Муж не возразил ни слова, хотя акция задумывалась и подготавливалась без него. Одного не мог взять в толк, почему я сама не своя; что тут такого: ну взломают дверь — потом заколотят. Старуха который уже раз отказывается открывать, как же быть, если она не совсем в себе, уединилась, как Ахиллес; придется силком спасать. Спокойно могу забирать ее к нам, если пойдет; ему, положим, мешает постороннее присутствие, но тут случай особый: она нуждается в уходе, должна полежать в тепле. Не бросать же ее на произвол судьбы! Мы себе этого никогда не простим, нечего тут и объяснять. А вот моя паника совершенно беспочвенна и необъяснима. Ведь я же люблю старуху, почему же одна мысль взять ее на время доводит меня чуть не до слез? Я молчала, ничего не отвечая. Да и что было ответить. Никто ведь тайны Заповедного Града не знал.

Мы уговорились с врачом и г-ном Бродаричем, что оставим ее еще на эту, последнюю ночь. А завтра после утреннего приема в поликлинике начнем действовать. Ночь я провела плохо, мучили сомнения. Собственно говоря, я все еще колебалась, пока наконец не решила: ничего другого не остается. Спасти ее можно только ценой предательства. А не лечить — она просто умрет. Может быть, еще не поздно, организм у нее железный; а при некоторой ловкости, толике обдуманной лжи и тайну ее удастся сохранить. Только сил для этого не жалеть, побольше энергии вложить. И с утра пораньше я постучалась к ней, прося встать днем и на секундочку выглянуть, чтобы успокоить окружающих. Ее ведь совершенно не видят; зачем заставлять всех предполагать самое худшее, это неразумно; она же знает, как ее тут любят — кому хочется упрек в безучастности заслужить. План сводился к одному: убедить ее чуточку приоткрыть дверь. Тогда стоящий за моей спиной врач вытащит ее за руку, а мы все — мастер-умелец, г-н Бродарич, сын брата Йожи и я — уж как-нибудь доставим к нам. Она ответила, что как раз собиралась позвать меня через кого-нибудь.

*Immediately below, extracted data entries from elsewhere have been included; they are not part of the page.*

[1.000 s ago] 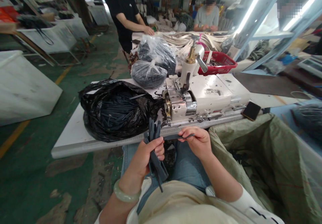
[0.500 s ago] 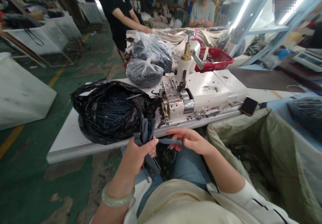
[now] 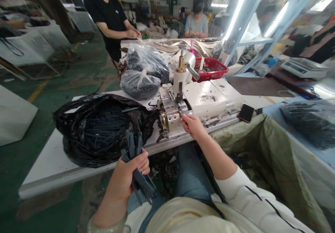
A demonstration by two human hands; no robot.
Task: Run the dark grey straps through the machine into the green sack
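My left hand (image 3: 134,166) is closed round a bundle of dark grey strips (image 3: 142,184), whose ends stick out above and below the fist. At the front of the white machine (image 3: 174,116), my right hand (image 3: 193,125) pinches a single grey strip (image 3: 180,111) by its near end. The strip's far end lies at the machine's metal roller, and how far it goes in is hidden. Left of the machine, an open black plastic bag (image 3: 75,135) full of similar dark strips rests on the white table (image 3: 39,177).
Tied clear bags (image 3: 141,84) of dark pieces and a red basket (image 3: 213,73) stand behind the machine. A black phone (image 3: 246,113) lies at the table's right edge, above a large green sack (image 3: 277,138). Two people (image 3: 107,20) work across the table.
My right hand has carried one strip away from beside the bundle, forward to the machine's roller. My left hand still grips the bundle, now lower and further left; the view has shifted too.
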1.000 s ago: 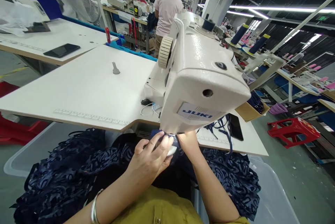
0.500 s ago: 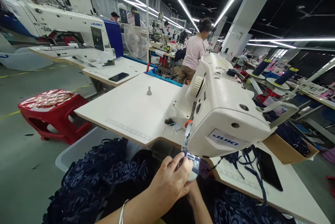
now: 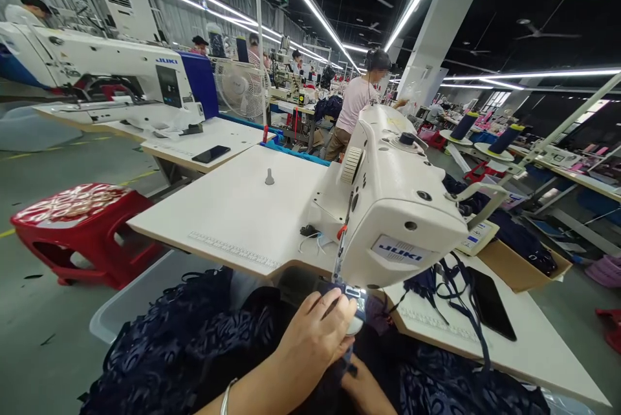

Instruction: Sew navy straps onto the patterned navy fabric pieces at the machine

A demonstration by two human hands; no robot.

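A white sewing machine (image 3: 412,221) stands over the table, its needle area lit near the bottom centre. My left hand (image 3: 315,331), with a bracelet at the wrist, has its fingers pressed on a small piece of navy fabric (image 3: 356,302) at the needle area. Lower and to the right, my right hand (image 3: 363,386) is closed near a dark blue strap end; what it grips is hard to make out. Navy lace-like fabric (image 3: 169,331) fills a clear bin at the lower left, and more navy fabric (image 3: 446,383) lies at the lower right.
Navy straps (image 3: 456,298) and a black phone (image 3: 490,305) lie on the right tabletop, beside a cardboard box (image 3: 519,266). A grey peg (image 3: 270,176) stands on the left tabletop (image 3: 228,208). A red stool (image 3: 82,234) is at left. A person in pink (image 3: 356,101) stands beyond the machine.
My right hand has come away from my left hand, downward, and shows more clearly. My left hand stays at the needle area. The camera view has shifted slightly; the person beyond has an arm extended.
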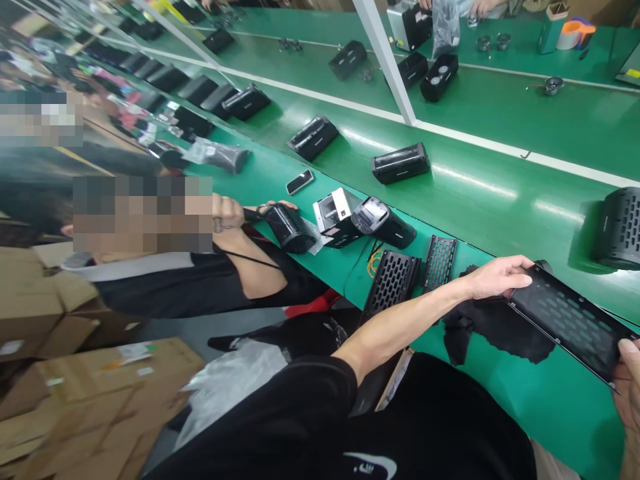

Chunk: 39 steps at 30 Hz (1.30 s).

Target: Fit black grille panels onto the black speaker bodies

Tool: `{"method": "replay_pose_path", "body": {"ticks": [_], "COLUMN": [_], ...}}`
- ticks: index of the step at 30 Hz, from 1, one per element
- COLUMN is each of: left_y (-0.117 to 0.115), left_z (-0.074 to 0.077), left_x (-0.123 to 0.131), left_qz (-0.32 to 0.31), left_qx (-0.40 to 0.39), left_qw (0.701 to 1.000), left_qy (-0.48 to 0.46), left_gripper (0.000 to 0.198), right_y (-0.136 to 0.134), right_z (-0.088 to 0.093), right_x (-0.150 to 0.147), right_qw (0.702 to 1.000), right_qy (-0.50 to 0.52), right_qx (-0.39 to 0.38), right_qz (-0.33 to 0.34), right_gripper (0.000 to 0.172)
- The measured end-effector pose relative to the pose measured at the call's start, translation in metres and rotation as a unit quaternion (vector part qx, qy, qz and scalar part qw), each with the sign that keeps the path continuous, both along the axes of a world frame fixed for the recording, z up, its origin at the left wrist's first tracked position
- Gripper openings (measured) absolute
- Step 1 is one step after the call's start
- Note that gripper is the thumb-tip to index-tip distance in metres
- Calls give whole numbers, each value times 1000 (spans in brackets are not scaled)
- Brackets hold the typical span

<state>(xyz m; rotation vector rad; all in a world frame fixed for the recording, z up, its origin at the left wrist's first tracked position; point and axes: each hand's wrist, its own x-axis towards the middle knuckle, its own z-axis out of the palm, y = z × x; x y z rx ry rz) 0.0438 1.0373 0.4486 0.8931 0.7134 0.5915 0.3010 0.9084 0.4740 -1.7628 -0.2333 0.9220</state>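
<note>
A black perforated speaker grille [567,320] is held up at the right between my two hands, its slots showing the green bench through a dark mesh. My left hand [500,277] pinches its upper left end with thumb and fingers. At the opposite end, my right hand [629,373] grips the corner, partly cut off by the frame edge. Below the grille lies a crumpled black cloth [500,333] on the green bench. Two more slotted grilles, a larger one [393,283] and a smaller one [440,262], lie left of my left forearm.
Black speaker housings [400,163] sit along the green conveyor [480,193]. A co-worker's hand [227,212] and a black speaker [289,228] are at the left, near a box-shaped device [337,217] and a phone [300,182]. Cardboard boxes [110,380] stand lower left. A white post [385,63] rises beyond.
</note>
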Motion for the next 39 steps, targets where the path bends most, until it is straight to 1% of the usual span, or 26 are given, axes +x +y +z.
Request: {"method": "replay_pose_path", "body": {"ticks": [5,9,14,17,21,25,29,32,39], "left_y": [0,-2,-3,-5,-6,-7,-8,-9,-11], "left_z": [-8,-14,-17,-18,-17,-15,-16,-17,-14], "left_x": [1,1,1,2,2,1,-1,-1,-2], "left_qz": [-6,-4,-6,-10,-8,-10,-8,-1,-12], "left_qx": [-26,-12,2,-9,-28,-7,5,9,14], "left_qw": [999,1000,1000,1000,999,1000,1000,1000,1000], "left_qy": [-21,-14,2,-3,-22,-19,-12,-6,3], "left_gripper": [60,60,65,67,67,69,68,68,66], "right_y": [3,5,0,-4,-5,-6,-7,-7,-3], "right_z": [6,7,-1,-4,-8,-16,-21,-20,-13], "right_x": [-5,-7,-1,1,0,3,6,5,1], "right_qw": [999,998,999,999,1000,999,998,998,999], "right_qy": [-4,2,28,27,15,1,-16,-25,-15], "right_qx": [-28,-45,10,14,5,44,55,55,37], "right_qz": [-17,-36,-29,-15,-24,-6,-1,3,-17], "right_gripper": [83,83,82,77,76,77,74,72,83]}}
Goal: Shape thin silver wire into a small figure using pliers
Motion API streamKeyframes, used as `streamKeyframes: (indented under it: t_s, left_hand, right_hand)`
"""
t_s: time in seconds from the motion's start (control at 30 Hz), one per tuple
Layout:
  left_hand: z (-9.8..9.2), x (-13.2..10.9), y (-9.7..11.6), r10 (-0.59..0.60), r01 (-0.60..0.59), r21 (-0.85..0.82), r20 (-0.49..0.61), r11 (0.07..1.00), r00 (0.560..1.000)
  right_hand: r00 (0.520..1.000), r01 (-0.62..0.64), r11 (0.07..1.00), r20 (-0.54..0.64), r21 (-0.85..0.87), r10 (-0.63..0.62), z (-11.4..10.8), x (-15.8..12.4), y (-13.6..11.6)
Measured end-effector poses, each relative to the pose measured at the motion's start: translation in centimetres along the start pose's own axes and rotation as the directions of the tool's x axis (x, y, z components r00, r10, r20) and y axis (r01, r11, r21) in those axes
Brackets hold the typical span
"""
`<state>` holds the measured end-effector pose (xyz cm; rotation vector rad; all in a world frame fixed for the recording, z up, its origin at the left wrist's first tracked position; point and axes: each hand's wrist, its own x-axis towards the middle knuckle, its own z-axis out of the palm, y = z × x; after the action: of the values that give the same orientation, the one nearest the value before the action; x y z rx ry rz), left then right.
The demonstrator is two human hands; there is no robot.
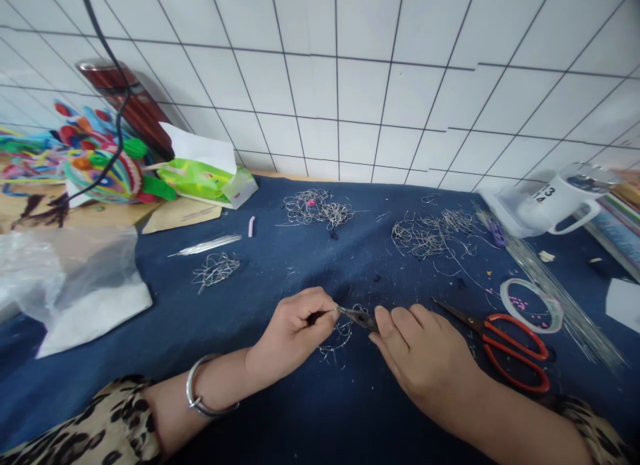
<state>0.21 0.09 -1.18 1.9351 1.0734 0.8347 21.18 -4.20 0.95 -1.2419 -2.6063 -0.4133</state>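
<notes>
In the middle of the dark blue cloth, my left hand [293,328] is closed in a pinch on a thin silvery wire; the held end is hidden by the fingers. My right hand [427,345] wraps round the handles of small dark pliers [366,318], whose jaws point left and meet the wire at my left fingertips. Whether the jaws are fully closed I cannot tell. Loops of bent wire [342,338] hang or lie just below the pliers. Right of my right hand lie scissors [487,328] with red handles, blades pointing up and left.
Tangled wire piles lie behind, one at centre [313,206], one at right [425,235] and a smaller one at left [215,270]. Straight wires [565,291] run along the right beside a tape roll [505,298] and a white mug [563,208]. A plastic bag [100,278] lies left.
</notes>
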Motion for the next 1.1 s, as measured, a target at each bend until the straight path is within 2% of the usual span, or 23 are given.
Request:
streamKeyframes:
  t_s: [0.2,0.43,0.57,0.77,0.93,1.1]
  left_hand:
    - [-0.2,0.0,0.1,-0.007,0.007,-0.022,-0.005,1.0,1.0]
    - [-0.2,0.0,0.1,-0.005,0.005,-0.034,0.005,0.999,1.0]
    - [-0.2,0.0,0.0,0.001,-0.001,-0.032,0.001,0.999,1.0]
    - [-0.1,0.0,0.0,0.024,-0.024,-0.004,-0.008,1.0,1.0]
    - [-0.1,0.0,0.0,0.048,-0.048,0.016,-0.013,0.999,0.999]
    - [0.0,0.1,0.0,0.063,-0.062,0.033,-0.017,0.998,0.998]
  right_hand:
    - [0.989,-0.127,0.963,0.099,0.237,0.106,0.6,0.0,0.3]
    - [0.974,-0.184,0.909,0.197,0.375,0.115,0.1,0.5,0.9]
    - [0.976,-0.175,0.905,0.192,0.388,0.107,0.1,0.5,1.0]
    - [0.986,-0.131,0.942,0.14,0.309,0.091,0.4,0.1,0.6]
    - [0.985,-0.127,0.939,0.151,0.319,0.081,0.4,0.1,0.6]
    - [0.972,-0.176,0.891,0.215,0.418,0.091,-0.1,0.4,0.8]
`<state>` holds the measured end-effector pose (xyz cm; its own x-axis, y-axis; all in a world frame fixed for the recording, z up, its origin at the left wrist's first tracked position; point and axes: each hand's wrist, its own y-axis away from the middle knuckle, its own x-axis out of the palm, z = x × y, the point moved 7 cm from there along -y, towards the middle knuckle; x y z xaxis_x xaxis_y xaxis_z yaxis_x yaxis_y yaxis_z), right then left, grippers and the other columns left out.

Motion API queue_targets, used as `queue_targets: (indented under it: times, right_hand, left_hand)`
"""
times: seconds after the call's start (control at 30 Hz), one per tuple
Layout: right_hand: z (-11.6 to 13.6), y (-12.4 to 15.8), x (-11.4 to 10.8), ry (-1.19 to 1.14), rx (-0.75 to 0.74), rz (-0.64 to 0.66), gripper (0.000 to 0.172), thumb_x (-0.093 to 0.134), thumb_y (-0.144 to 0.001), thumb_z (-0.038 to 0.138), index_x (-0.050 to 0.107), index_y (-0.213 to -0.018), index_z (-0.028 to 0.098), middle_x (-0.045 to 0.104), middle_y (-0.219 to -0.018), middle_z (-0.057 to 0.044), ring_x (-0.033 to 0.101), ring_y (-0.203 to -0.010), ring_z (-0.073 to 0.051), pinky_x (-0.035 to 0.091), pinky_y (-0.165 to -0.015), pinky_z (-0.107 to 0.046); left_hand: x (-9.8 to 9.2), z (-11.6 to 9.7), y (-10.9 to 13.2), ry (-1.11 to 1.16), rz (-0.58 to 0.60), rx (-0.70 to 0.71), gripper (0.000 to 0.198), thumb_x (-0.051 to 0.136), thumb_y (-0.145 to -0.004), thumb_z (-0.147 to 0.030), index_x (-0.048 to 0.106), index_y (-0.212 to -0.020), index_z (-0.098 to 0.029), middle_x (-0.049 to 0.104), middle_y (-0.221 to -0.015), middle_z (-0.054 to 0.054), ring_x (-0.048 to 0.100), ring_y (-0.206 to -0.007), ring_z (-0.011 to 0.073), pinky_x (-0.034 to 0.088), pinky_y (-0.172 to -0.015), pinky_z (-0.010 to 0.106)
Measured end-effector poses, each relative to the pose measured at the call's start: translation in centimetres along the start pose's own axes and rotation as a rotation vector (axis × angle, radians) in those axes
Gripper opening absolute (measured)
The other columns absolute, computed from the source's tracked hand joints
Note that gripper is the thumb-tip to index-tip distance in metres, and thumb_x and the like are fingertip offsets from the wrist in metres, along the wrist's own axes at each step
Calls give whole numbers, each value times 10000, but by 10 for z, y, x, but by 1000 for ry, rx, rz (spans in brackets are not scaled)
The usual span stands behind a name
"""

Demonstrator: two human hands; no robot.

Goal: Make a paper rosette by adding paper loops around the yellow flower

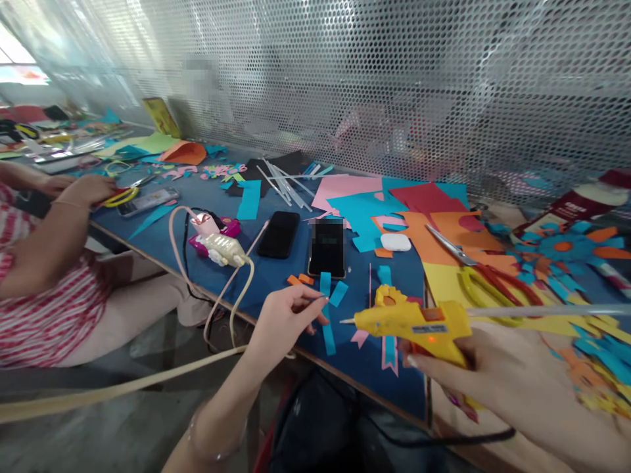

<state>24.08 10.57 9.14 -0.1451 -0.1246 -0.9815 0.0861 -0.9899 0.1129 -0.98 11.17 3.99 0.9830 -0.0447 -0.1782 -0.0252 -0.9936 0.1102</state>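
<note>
My right hand (pixel 473 374) is wrapped around the grip of a yellow hot glue gun (pixel 414 323), with an orange light glowing on its side. The nozzle points left toward my left hand, and a long clear glue stick (pixel 547 311) sticks out of the back. Thumb and forefinger of my left hand (pixel 288 318) are pinched together over a blue paper strip (pixel 328 336); whatever they hold is too small to make out. Close by lie another blue paper piece (pixel 338 293) and small orange pieces (pixel 300 280). A yellow paper flower (pixel 390 295) and pink-and-blue ribbon strips (pixel 390 355) are partly behind the gun.
Two phones (pixel 279 234) (pixel 327 249), a white case (pixel 395 242) and a power strip with cords (pixel 221 249) lie ahead. Pliers (pixel 488 276), coloured paper (pixel 444 230), a bottle (pixel 576 203) and blue-orange paper flowers (pixel 564 247) are right. A co-worker's hand (pixel 91 190) holds scissors at left.
</note>
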Motion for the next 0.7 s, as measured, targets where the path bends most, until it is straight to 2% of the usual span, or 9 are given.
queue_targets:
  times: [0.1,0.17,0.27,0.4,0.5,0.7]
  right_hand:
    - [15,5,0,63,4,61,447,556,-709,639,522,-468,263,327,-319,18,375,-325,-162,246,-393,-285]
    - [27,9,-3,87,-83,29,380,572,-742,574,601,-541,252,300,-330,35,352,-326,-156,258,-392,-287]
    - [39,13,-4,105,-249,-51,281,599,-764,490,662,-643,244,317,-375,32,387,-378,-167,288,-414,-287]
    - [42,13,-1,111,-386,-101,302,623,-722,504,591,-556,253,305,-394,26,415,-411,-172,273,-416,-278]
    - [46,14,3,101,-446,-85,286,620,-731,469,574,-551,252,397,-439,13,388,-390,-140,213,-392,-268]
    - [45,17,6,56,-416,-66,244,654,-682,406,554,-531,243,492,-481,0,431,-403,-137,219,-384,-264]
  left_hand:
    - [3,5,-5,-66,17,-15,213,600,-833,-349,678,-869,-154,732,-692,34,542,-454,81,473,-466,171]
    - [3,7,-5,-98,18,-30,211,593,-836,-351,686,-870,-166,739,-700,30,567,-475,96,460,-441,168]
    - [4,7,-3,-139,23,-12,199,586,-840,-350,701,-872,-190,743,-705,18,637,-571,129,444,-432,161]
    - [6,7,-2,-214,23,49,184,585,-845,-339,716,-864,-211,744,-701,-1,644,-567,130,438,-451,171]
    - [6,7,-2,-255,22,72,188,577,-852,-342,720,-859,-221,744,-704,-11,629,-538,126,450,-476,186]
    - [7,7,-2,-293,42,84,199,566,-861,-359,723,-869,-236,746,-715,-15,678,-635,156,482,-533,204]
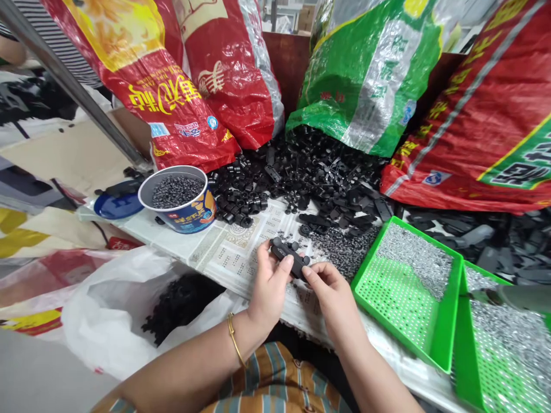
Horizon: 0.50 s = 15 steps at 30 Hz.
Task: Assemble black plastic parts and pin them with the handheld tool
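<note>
My left hand is closed around a small, long black plastic part with round wheel-like knobs along its side, holding it over the near edge of the table. At the right end of that part, my right hand pinches with thumb and forefinger by a round black knob. Whether a separate small piece sits in that pinch is hidden by the fingers. Just beyond both hands lies a scatter of tiny dark pieces on the patterned tablecloth.
Heaped black plastic parts spill from a green sack and red sacks. A tub of small dark pieces stands left. On the right, green perforated trays hold silvery bits. An open white bag hangs lower left.
</note>
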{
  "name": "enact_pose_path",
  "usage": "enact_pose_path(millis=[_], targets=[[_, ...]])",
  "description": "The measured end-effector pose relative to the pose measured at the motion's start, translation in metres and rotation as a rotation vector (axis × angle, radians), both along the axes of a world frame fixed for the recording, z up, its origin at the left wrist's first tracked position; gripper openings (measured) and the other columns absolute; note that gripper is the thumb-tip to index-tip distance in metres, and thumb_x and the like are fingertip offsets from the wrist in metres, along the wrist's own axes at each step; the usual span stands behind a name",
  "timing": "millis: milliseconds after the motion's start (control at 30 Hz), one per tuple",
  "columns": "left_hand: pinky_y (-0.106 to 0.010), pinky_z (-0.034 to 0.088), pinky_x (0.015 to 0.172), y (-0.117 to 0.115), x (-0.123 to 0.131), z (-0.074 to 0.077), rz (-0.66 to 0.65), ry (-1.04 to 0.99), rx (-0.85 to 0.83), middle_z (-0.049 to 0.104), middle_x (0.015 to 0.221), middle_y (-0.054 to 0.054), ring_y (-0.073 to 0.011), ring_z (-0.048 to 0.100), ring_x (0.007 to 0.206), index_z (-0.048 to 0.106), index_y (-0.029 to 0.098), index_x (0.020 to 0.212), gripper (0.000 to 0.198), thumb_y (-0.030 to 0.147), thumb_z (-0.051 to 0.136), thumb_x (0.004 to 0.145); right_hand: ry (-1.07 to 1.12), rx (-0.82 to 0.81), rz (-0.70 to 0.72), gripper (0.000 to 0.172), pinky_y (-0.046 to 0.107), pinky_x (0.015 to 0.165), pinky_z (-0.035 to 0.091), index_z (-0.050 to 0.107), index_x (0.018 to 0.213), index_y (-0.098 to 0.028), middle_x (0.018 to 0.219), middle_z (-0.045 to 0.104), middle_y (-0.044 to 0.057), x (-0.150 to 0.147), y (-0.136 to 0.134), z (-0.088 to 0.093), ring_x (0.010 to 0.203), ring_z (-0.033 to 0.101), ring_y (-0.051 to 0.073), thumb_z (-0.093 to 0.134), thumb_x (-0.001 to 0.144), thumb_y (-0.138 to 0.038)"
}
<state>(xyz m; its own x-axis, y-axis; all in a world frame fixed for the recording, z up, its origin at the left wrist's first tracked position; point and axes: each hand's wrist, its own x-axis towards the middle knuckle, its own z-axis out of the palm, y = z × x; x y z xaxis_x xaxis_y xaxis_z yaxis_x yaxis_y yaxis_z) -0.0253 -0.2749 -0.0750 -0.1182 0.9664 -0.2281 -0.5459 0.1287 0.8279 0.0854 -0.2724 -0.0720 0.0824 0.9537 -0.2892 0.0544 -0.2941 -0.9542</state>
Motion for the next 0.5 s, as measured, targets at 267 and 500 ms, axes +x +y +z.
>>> enact_pose_path(millis=[267,500], targets=[[-0.029,0.050,0.074,0.002,0.004,-0.003,0.070,-0.012,-0.039,0.060,0.098,-0.002,-0.0169,0.061,0.091,0.040,0.027,0.104,0.028,0.035,0.054,0.082,-0.115,-0.028,0.170,0.033,0.024,0.054,0.027,0.048,0.059,-0.018,0.054,0.041,-0.005,0.011,0.010,0.005,0.054,0.034,0.010,0.063,0.065,-0.047],[-0.033,0.049,0.078,0.001,0.005,0.000,0.027,-0.113,-0.037,0.059,0.105,-0.005,-0.0182,0.057,0.100,0.043,0.026,0.105,0.025,0.031,0.053,0.082,-0.186,-0.019,0.193,0.031,0.024,0.053,0.027,0.048,0.061,-0.019,0.053,0.043,-0.005,0.014,0.012,0.001,0.053,0.036,0.011,0.060,0.069,-0.046]])
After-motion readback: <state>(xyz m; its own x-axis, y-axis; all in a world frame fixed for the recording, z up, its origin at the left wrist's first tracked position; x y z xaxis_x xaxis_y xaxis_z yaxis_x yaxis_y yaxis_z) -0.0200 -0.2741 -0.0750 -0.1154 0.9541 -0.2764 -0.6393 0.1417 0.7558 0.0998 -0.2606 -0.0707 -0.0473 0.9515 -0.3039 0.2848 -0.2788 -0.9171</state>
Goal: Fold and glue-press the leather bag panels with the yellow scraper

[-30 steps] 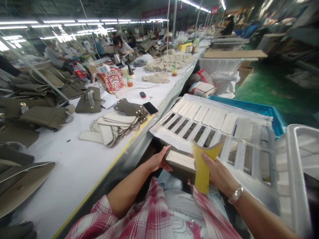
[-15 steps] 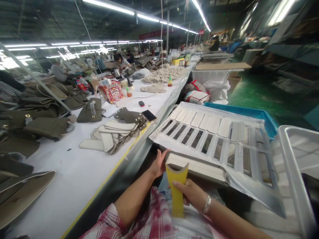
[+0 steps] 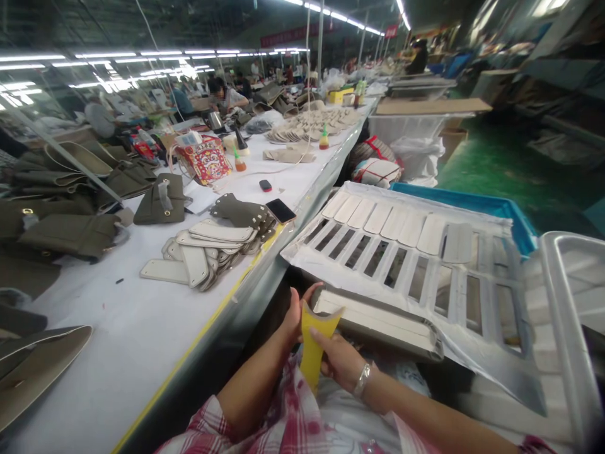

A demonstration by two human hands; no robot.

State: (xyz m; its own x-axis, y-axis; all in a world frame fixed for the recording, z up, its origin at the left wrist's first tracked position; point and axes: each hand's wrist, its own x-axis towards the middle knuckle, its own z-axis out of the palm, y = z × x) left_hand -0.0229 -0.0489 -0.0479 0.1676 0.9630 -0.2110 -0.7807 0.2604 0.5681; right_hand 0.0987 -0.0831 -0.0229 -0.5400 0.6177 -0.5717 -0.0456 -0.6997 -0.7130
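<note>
My right hand (image 3: pixel 341 359) grips a yellow flat piece (image 3: pixel 312 359), its thumb lying across the front. The piece has a curved notch with a greyish edge at its top. My left hand (image 3: pixel 293 318) is just behind the piece's left side, thumb up and apart from the fingers. Its fingertips reach the near left corner of a dark olive panel (image 3: pixel 401 348) with a cream strip (image 3: pixel 378 325) along its top. The other fingers of the left hand are partly hidden behind the yellow piece. The panel's lower side is in shadow.
On the right, a white slotted rack (image 3: pixel 401 268) bears several pale strips, beside a blue tray (image 3: pixel 472 205) and a grey-rimmed bin (image 3: pixel 555 302). The white table (image 3: pixel 118 340) holds stacked pale straps (image 3: pixel 198 252), a phone (image 3: pixel 280 210) and olive bag pieces (image 3: pixel 161 200).
My right hand has moved left with the yellow piece, bringing it up against my left hand and tilting it. The left hand stays by the panel's corner. The camera view has shifted slightly.
</note>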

Сама выходить и показываться не будет, а я чтобы пришла — с коробкой, побольше и подлиннее: подох ее старый кот, тот, кастрированный; надо его похоронить. А докторов никаких не нужно — и чтобы сюда не ходили. Не верят, что жива, и пусть, провались они совсем; поверят небось, если от нее что-то понесут. Сказать, что грязное белье — рот заткнуть этим любопытным, этим лоботрясам.

С трудом разобрала я ее полушепот, а разобрав, пришла опять в полное смятение. В жизни не хранила я никаких коробок; откуда мне гроб взять для кота? И вообще других забот у меня нет, кроме как с дохлыми кошками возиться? Дел выше головы! Но я, конечно, обещала; вытащила из подвала старый негодный чемодан и даже немного утешилась под конец: осложнение с котом только облегчало задачу. Эмеренц придется приоткрыть все-таки дверь, чтобы передать труп, а врач воспользуется. Только бы не получилось, что он сможет явиться как раз, когда я не смогу! К четырем просили быть на телевидении — взять интервью, без четверти будет машина, а врач только к этому времени освободится… Ну ладно: я окликаю Эмеренц, она отпирает, подаю ей чемоданчик, принимаю его обратно. Тут врач с сыном брата Йожи, Бродаричем и мастером вытаскивают ее и переправляют к нам, а я еду на телевидение. Бледная от волнения, я одну за другой поглощала успокоительные таблетки, словно пралине; хотя утром такой выход представлялся мне в общем самым реальным и простым, даже стыдно было, что сама не додумалась.